> **What you should do**:
Where a line in the listing below contains the word "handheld", copy that line.

> **Data**:
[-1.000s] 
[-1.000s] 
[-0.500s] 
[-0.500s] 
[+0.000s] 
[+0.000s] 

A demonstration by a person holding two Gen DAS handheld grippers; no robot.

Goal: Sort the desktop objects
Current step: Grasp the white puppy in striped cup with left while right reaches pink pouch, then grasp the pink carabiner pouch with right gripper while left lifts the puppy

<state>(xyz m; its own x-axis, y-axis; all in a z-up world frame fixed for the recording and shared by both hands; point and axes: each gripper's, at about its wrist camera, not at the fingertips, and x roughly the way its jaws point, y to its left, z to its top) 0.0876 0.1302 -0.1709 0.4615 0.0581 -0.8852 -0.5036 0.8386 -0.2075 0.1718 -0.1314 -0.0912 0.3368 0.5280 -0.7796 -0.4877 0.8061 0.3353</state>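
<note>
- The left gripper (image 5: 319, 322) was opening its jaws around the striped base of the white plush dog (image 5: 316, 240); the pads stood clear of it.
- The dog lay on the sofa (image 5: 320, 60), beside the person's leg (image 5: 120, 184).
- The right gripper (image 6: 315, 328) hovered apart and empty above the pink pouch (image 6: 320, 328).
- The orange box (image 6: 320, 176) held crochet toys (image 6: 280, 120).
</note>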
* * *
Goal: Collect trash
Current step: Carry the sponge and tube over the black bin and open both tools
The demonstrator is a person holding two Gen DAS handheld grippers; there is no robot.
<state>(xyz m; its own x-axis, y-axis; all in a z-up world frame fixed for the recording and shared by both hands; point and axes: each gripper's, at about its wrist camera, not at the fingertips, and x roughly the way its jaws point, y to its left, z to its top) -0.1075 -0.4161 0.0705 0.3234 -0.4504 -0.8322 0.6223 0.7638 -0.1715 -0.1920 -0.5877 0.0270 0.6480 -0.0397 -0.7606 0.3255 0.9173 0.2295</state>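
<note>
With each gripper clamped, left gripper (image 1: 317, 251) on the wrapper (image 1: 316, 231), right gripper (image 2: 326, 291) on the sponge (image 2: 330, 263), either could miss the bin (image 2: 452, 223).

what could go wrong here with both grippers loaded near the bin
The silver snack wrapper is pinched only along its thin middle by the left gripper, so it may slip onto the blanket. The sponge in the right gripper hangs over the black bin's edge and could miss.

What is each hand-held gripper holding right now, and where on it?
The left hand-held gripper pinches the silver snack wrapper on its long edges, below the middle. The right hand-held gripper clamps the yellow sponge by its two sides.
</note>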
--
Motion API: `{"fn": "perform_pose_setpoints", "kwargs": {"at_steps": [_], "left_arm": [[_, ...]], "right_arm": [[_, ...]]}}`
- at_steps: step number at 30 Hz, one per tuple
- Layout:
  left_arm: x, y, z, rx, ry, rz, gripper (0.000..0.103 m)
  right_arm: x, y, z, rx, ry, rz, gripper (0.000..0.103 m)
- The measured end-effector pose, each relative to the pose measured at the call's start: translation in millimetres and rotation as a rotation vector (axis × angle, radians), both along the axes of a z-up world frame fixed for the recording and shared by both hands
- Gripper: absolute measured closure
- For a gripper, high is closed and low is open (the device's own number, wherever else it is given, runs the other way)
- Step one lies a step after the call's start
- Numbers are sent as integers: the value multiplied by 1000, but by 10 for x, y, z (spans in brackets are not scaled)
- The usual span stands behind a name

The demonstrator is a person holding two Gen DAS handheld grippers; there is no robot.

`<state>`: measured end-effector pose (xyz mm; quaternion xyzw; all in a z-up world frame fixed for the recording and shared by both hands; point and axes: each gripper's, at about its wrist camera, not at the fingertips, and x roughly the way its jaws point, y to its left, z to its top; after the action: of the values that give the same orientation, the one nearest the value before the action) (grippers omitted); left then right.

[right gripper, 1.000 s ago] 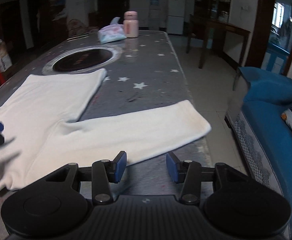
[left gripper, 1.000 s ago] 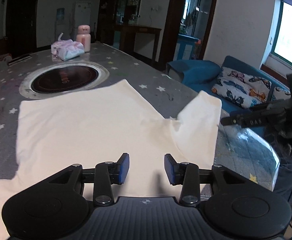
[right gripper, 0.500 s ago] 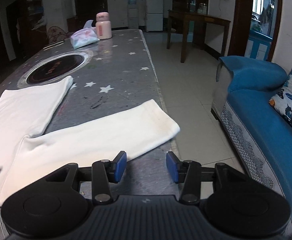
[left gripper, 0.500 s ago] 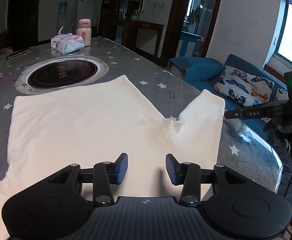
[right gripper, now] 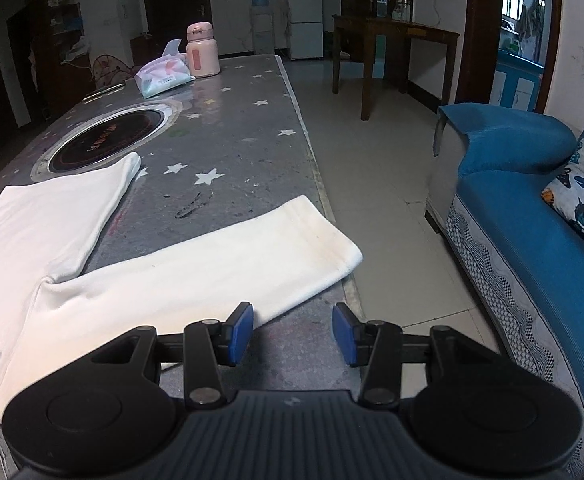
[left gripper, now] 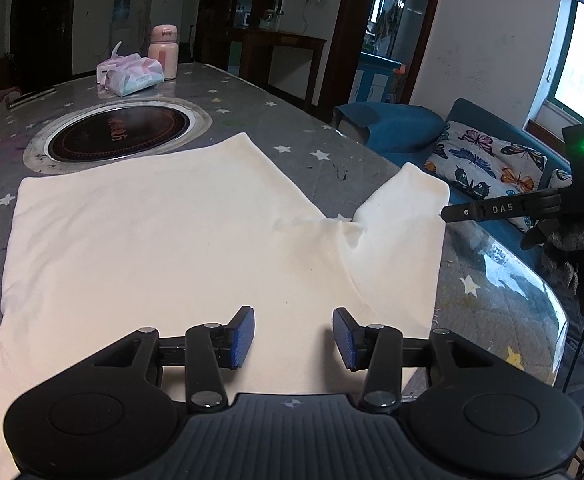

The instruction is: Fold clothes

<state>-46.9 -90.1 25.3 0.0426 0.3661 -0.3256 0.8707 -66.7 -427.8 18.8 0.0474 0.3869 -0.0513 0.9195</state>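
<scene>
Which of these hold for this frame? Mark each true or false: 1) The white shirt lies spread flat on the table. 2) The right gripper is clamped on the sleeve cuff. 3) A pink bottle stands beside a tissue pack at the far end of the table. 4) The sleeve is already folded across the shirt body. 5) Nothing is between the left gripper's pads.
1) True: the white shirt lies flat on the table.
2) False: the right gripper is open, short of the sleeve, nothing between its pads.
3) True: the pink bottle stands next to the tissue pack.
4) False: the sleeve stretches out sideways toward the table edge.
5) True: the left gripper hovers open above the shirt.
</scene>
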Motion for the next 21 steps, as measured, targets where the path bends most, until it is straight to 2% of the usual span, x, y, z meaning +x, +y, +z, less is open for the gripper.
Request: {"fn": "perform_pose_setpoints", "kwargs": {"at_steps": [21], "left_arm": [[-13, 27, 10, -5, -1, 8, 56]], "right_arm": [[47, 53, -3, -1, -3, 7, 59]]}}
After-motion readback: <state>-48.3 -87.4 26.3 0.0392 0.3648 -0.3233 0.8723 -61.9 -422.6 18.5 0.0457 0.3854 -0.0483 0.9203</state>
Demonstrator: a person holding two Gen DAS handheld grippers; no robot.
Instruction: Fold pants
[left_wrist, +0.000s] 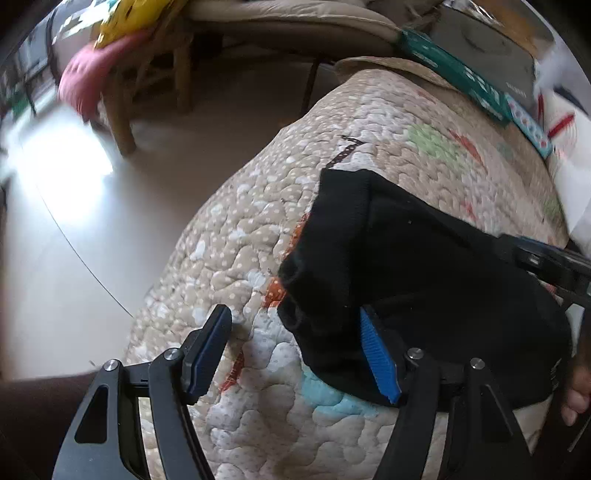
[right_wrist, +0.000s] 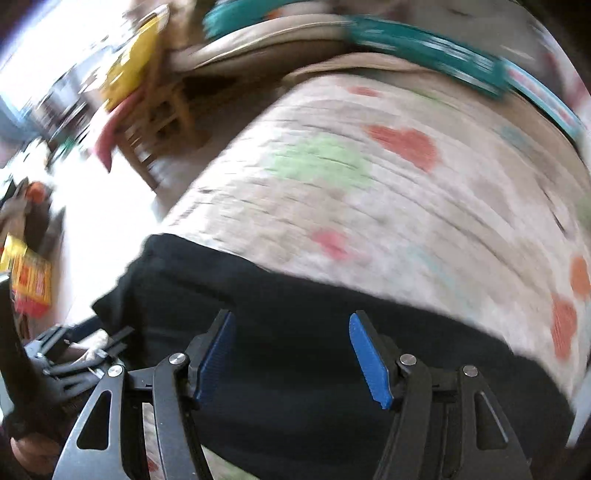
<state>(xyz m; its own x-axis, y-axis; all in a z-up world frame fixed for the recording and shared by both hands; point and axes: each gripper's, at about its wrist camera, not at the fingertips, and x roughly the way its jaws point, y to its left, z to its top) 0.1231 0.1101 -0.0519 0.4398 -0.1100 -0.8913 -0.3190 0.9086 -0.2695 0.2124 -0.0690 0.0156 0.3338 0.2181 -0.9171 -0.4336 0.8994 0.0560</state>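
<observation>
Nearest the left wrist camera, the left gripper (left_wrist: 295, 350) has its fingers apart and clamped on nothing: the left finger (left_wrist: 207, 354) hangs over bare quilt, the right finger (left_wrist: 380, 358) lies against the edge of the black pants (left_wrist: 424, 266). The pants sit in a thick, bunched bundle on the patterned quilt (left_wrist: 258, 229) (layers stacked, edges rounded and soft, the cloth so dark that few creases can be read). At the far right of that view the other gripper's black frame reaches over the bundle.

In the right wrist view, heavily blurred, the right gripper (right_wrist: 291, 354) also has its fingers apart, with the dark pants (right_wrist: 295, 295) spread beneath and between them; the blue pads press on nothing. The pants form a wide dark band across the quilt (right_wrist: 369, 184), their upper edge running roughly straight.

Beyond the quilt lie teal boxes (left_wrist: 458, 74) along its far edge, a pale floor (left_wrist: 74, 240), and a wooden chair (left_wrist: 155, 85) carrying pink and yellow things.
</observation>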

> **Exercise response**:
A demonstration by a person holding two Gen DAS handheld grippers; no robot.
The demonstrator is a person holding two Gen DAS handheld grippers; there is no robot.
The demonstrator is a person holding two Gen DAS handheld grippers; there is no robot.
Demonstrator: a person holding two Gen DAS handheld grippers; no robot.

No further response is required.